Return the listing exactly, please; no pictures.
***
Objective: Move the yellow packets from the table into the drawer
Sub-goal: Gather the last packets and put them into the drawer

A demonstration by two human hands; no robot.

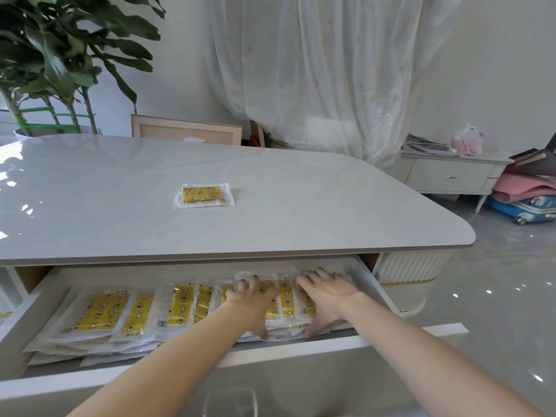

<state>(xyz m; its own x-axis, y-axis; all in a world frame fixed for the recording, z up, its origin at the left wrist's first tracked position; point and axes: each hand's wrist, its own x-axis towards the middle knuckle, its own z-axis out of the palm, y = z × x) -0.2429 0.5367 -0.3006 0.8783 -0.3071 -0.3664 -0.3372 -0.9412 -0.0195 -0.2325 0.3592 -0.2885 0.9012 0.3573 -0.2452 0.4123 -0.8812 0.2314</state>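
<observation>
Nearest, both hands reach into the open drawer (301, 347) and rest on the right end of the row of yellow packets (99, 311) that fills it. The right hand (326, 294) lies flat, its fingers (307, 279) straight and spread over the top packets, thumb down at the near edge of the pile. It holds nothing and looks to be pressing the stack level. The left hand (255, 299) sits just beside it with bent fingers, tips on the wrappers. Whether it pinches a packet or only pushes, I cannot tell. The packets overlap like tiles, probably so that more fit in the shallow space.

Beyond the drawer, one packet (204, 195) lies flat near the middle of the tabletop (331, 212), well apart from the hands — the task's remaining piece, by my reading.

Farther back stand a leafy plant (60, 55), a leaning wooden frame (186, 130), a sheer curtain (316, 70) and a low side cabinet (451, 176).
</observation>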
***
RESPONSE TO THE EXERCISE =
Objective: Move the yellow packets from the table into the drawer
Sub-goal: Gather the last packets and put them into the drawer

A demonstration by two human hands; no robot.


<state>(xyz m; its own x-axis, y-axis; all in a world frame fixed for the recording, z up, its origin at the left wrist's first tracked position; point and axes: each hand's wrist, its own x-axis towards the middle knuckle, its own z-axis out of the palm, y = z × x) -0.2429 0.5367 -0.3006 0.8783 -0.3071 -0.3664 -0.3372 -0.9412 -0.0195 -0.2325 0.3592 -0.2885 0.9012 0.3573 -0.2452 0.4123 -0.8812 0.2314</state>
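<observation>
Nearest, both hands reach into the open drawer (301, 347) and rest on the right end of the row of yellow packets (99, 311) that fills it. The right hand (326, 294) lies flat, its fingers (307, 279) straight and spread over the top packets, thumb down at the near edge of the pile. It holds nothing and looks to be pressing the stack level. The left hand (255, 299) sits just beside it with bent fingers, tips on the wrappers. Whether it pinches a packet or only pushes, I cannot tell. The packets overlap like tiles, probably so that more fit in the shallow space.

Beyond the drawer, one packet (204, 195) lies flat near the middle of the tabletop (331, 212), well apart from the hands — the task's remaining piece, by my reading.

Farther back stand a leafy plant (60, 55), a leaning wooden frame (186, 130), a sheer curtain (316, 70) and a low side cabinet (451, 176).
</observation>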

Nothing further remains to be added to the answer.